59 que la pression transmembranaire ou la concentration de l’alimentation sur l’amplitude de ce transfert ?

 En présence de bactéries déformables, existe-t-il une corrélation entre sélectivité et productivité ? Quel est le rôle du colmatage sur le transfert ?

 Est-il possible de traduire le comportement collectif des cellules déformables à partir d’informations mesurées à l’échelle individuelle?

 Quel est l’effet d’une altération des propriétés pariétales des cellules bactériennes induites par une exposition à un agent chimique dans le fluide filtré sur l’amplitude et la dynamique du transfert par déformation ?

Concernant le dernier point, la présence dans l’eau de polluants organiques sous forme dissoute n’est plus à démontrer et constitue une problématique nouvelle pour les producteurs d’eau potable.

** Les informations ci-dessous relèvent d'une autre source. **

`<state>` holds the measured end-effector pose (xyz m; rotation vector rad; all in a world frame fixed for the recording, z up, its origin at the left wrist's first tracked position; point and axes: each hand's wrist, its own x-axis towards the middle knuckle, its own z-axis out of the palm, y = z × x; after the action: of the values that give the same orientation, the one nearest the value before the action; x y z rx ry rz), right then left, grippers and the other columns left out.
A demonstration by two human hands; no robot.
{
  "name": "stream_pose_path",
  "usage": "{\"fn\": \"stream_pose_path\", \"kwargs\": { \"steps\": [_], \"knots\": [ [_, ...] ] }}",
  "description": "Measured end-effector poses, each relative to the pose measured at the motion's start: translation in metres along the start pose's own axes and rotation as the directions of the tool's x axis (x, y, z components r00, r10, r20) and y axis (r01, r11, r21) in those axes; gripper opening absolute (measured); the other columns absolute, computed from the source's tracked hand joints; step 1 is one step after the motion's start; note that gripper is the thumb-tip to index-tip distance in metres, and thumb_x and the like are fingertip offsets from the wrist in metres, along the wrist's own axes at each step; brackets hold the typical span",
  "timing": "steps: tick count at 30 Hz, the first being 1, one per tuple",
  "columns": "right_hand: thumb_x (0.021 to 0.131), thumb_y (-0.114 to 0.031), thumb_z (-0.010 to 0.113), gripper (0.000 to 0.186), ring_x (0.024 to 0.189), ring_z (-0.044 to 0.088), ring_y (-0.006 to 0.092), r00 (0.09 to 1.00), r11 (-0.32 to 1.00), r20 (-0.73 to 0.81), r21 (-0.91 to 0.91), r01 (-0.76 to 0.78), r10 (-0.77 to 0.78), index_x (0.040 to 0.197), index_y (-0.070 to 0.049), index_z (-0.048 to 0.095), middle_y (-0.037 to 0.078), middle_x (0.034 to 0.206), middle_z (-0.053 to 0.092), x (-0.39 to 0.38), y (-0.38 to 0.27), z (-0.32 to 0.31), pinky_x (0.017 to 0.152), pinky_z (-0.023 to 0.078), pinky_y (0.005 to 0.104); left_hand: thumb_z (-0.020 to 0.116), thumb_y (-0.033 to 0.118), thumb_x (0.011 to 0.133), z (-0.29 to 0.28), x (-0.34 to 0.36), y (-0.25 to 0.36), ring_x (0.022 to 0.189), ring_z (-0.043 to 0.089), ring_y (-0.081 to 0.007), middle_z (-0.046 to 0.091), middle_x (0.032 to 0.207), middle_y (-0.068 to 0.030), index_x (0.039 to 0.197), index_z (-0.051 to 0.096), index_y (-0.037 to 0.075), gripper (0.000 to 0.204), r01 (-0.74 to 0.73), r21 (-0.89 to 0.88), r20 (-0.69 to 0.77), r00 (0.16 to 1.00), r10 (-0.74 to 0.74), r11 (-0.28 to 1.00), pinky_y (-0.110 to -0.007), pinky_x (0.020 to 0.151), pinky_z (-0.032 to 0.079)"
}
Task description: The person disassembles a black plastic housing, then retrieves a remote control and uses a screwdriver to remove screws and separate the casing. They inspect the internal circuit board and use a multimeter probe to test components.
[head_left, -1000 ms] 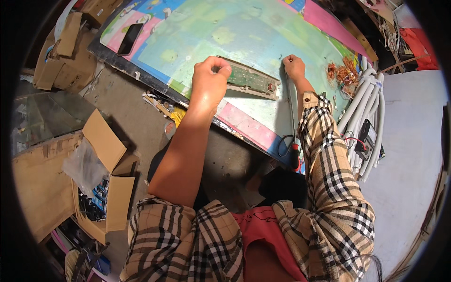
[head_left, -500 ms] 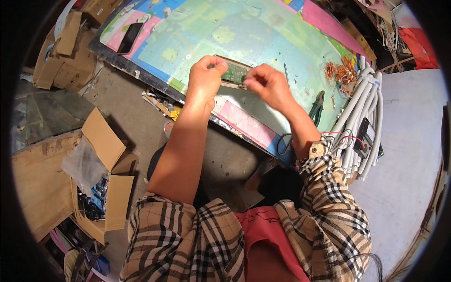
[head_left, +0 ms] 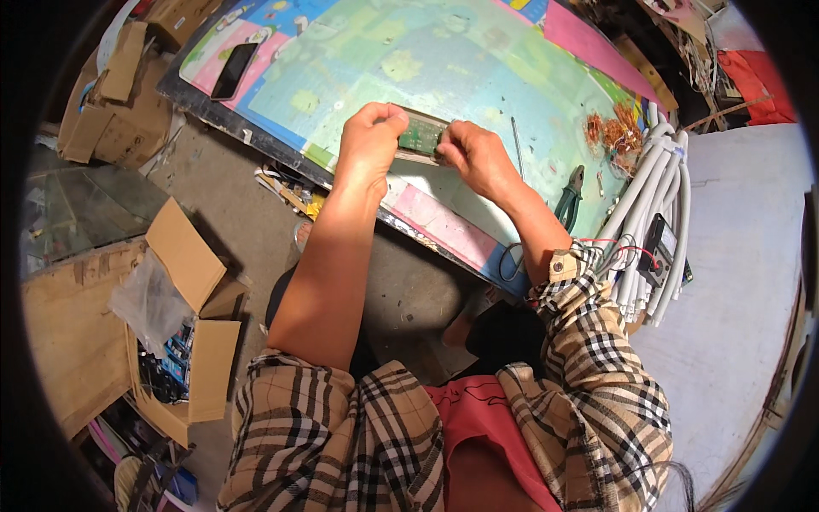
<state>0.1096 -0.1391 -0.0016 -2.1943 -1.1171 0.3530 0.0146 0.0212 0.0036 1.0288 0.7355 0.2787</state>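
Note:
A green circuit board (head_left: 421,136) in a narrow, pale-edged frame is held up over the near edge of the table, between both my hands. My left hand (head_left: 368,143) is closed round its left end, thumb lying along the top. At the right end, my right hand (head_left: 479,155) has its fingers curled and pinched against the frame's edge. The fingers cover both ends of the board. To the right of the right hand, a thin screwdriver-like rod (head_left: 517,147) and a pair of green-handled pliers (head_left: 570,199) lie on the table.
A colourful patterned sheet covers the table (head_left: 341,64). A black phone (head_left: 234,71) lies at its far left. Copper wire (head_left: 616,132), a bundle of white tubes (head_left: 644,200) and a meter with leads (head_left: 660,247) are on the right. An open carton (head_left: 213,367) stands lower left.
My right hand has closed in on the board's right end, and its fingers are pressed together there. My left hand keeps its hold. The whole view has shifted slightly.

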Motion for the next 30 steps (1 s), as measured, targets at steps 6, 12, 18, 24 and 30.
{"fn": "stream_pose_path", "kwargs": {
  "steps": [6,12,18,24,30],
  "knots": [
    [0.083,-0.009,0.064,0.011,0.061,0.059,0.021,0.992,0.961,-0.083,0.267,-0.066,0.091,0.09,-0.003,0.058,0.011,0.072,0.061,0.009,-0.036,-0.01,0.059,0.048,0.0323,0.065,0.006,0.081,0.007,-0.004,0.007,0.075,0.054,-0.0141,0.062,0.08,-0.0045,0.087,0.065,0.002,0.007,0.038,-0.004,0.043,0.998,-0.037,0.999,-0.027,0.068,0.043],
    [0.083,-0.007,0.063,0.011,0.071,0.064,0.0323,0.924,0.954,-0.378,0.256,0.16,-0.053,0.092,-0.002,0.059,0.016,0.08,0.063,0.016,-0.058,0.019,0.063,0.051,0.0371,0.063,0.005,0.084,0.0,0.0,0.007,0.078,0.057,-0.0125,0.063,0.082,-0.0044,0.085,0.067,-0.002,0.008,-0.009,-0.028,0.045,0.999,0.011,1.0,-0.026,0.07,0.043],
    [0.081,-0.007,0.062,0.007,0.074,0.062,0.0369,0.899,0.97,-0.437,0.204,0.136,-0.034,0.082,-0.002,0.057,0.017,0.076,0.061,0.022,-0.049,0.034,0.064,0.05,0.0428,0.06,0.006,0.087,0.002,-0.003,0.011,0.079,0.057,-0.0131,0.064,0.084,-0.0052,0.086,0.067,-0.003,0.011,0.064,0.01,-0.019,0.998,-0.064,0.998,-0.025,0.074,0.044],
    [0.077,-0.014,0.059,0.011,0.079,0.065,0.0362,0.806,0.833,-0.415,-0.174,-0.525,0.422,0.083,-0.007,0.065,0.018,0.08,0.068,0.041,0.102,-0.017,0.072,0.051,0.0442,0.06,0.013,0.089,0.009,-0.008,0.017,0.087,0.055,-0.0162,0.063,0.094,-0.0076,0.102,0.063,0.001,0.018,0.033,0.065,-0.052,0.998,-0.03,0.997,-0.03,0.08,0.043],
    [0.08,-0.017,0.06,0.014,0.081,0.065,0.0358,0.843,0.774,-0.445,-0.402,-0.489,0.302,0.087,-0.008,0.067,0.016,0.084,0.068,0.026,0.145,-0.028,0.073,0.051,0.0433,0.059,0.015,0.089,0.009,-0.009,0.017,0.089,0.055,-0.0169,0.063,0.095,-0.0085,0.103,0.061,0.001,0.019,0.074,0.074,-0.096,0.993,-0.067,0.995,-0.031,0.082,0.043]
  ]
}}
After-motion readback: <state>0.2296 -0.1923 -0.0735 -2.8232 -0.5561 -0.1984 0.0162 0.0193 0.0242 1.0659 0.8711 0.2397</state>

Il apparait comme essentiel de chercher à déterminer si ces polluants (résidus pharmaceutiques, perturbateurs endocriniens, tensioactifs, dérivés chlorés, pesticides, HAP…) qui peuvent altérer la structure pariétale des microorganismes favorisent ou non leur rétention par une membrane filtrante, diminuant ainsi les capacités épuratrices des procédés de filtration.

Cette étude cherche à apporter des réponses aux questions posées dans le cadre de la filtration frontale de suspensions bactériennes, pour cela la démarche suivante a été envisagée :

 dans un premier temps, les caractéristiques des membranes sélectionnées ont été déterminées et les propriétés morphologiques des trois souches bactériennes modèles ont été mesurées,

 dans une seconde étape, le transfert de bactéries a été évalué au premier instant d’une filtration frontale – en l’absence de colmatage,

 enfin, dans une troisième partie, la sélectivité et la productivité de la filtration ont été suivies afin d’observer leurs évolutions sur des temps longs.

La gamme couverte pour les différents paramètres opératoires testés a été sélectionnée au regard des conditions rencontrées dans les applications industrielles et les variables seront étudiées une à une afin de quantifier leur influence respective.